Give the data again exactly, from its opening line through the line in which "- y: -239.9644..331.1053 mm" appears.

--- Data block Enclosed Below ---

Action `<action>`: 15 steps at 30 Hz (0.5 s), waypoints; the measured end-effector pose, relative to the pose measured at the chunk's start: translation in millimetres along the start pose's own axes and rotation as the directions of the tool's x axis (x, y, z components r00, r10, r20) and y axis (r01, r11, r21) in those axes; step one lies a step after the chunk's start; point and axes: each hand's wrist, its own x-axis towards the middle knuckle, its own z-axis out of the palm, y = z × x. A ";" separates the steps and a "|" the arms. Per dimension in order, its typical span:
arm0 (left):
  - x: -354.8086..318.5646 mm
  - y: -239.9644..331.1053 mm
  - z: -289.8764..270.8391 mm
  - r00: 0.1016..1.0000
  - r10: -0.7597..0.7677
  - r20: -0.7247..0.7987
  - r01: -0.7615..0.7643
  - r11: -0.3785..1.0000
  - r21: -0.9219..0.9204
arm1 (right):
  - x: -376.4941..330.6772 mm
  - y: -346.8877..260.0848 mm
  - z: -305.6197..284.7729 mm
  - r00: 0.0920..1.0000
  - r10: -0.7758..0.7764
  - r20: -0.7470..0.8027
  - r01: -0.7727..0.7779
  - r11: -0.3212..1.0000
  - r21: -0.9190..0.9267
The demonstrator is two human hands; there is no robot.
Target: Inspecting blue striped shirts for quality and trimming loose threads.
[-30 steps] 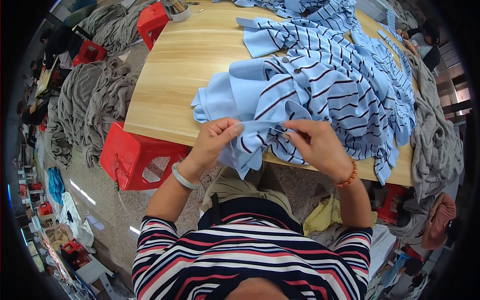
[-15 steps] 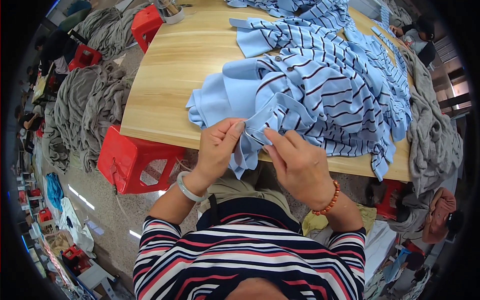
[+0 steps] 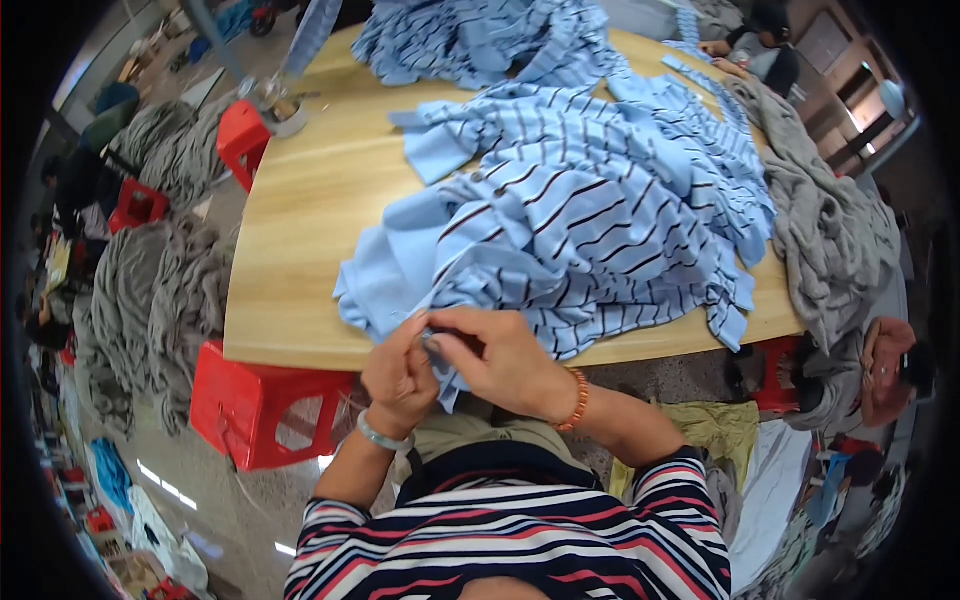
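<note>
A light blue garment with dark stripes lies heaped on a wooden table. Its near edge hangs over the table's front edge. My left hand pinches that edge between thumb and fingers. My right hand, with an orange bead bracelet at the wrist, grips the same edge right beside it, the two hands touching. What lies between the fingertips is hidden by the fingers.
More striped blue cloth lies at the table's far end. A grey cloth pile hangs off the right side, another sits on the floor at left. Red plastic stools stand by the table. Another person sits at right.
My hands have come closer together at the garment's edge and pulled it down over the table's front. The view has shifted, so the table now sits higher and further right.
</note>
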 end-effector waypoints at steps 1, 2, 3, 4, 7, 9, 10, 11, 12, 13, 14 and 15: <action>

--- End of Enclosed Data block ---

- **Exercise result**
Action `<action>`: 15 steps at 30 Hz (0.5 s), waypoints; the measured end-effector pose, relative to the pose measured at the chunk's start: translation in millimetres along the start pose's own axes and rotation as the directions of the tool's x axis (x, y, z components r00, r10, r20) and y axis (r01, r11, r21) in those axes; step one lies a step after the chunk's start; point and axes: each hand's wrist, its own x-axis towards the middle knuckle, its own z-axis out of the palm, y = z × x. A ";" separates the steps and a "|" the arms. Per dimension in order, its typical span:
arm0 (left):
  - x: -354.8086..318.5646 mm
  - y: -239.9644..331.1053 mm

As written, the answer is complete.